A0932
Title: Abnormal component analysis
Authors: Pavlo Mozharovskyi - LTCI, Telecom Paris, Institut Polytechnique de Paris (France) [presenting]
Romain Valla - Telecom Paris, Institut Polytechnique de Paris (France)
Florence d Alche-Buc - Telecom Paris (France)
Abstract: At the crossroads of machine learning and data analysis, anomaly detection aims at identifying observations that exhibit abnormal behavior. Be it measurement errors, disease development, severe weather, production quality default(s) (items) or failed equipment, financial frauds, or crisis events, their on-time identification and isolation constitute an important task in almost any area of industry and science. While a substantial body of literature is devoted to the detection of anomalies, little attention is paid to their explanation.
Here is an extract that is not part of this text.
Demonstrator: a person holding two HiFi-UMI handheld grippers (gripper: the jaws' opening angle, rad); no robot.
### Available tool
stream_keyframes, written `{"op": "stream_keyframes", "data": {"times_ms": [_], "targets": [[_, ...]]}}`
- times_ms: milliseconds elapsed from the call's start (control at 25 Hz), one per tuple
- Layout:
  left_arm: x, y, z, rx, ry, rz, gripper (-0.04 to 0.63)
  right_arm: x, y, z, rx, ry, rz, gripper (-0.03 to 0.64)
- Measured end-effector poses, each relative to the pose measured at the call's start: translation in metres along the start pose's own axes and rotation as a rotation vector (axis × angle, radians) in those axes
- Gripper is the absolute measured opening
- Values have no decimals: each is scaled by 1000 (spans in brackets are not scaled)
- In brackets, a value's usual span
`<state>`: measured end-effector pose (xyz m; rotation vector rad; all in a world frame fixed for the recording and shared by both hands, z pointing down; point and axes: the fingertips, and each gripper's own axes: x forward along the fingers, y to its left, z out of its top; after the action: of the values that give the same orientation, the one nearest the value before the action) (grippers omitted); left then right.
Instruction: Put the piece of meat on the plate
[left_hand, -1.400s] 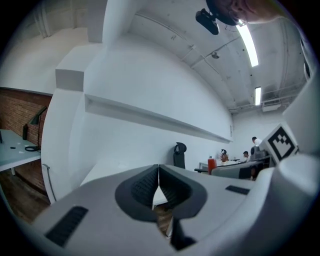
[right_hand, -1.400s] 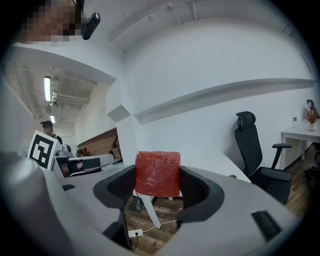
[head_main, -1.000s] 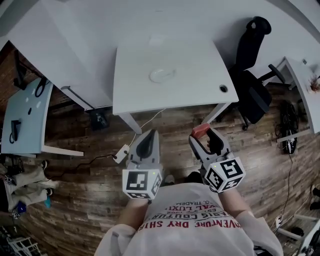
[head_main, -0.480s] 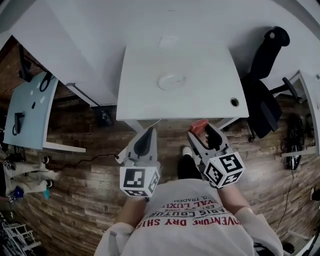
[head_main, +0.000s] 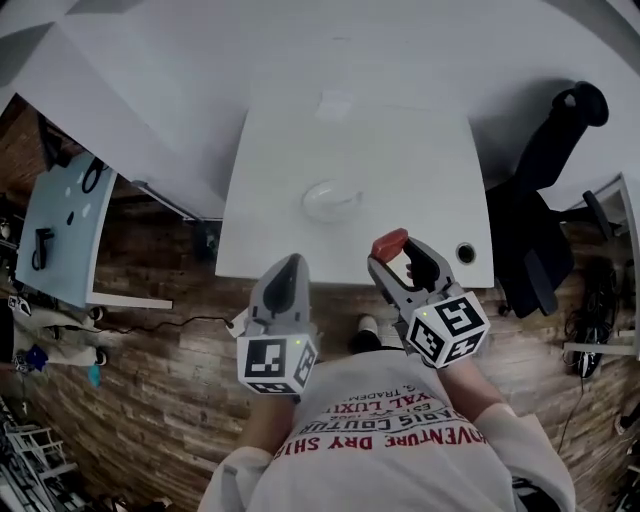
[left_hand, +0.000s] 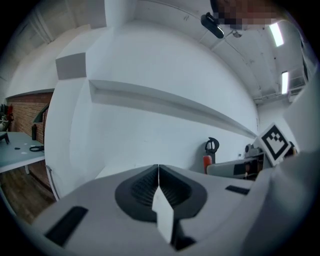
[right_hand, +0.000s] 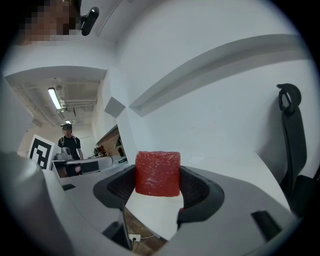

This is the case mostly due to the intrinsically non-supervised nature of the task and the non-robustness of the exploratory methods like principal component analysis (PCA). A new statistical tool is introduced, dedicated to exploratory analysis of abnormal observations using data depth as a score. Abnormal component analysis (shortly ACA) is a method that searches a low-dimensional data representation that best visualizes and explains anomalies. This low-dimensional representation not only allows to distinguish groups of anomalies better than the methods of the state of the art, but as well provides a linear in variables and thus easily interpretable explanation for anomalies.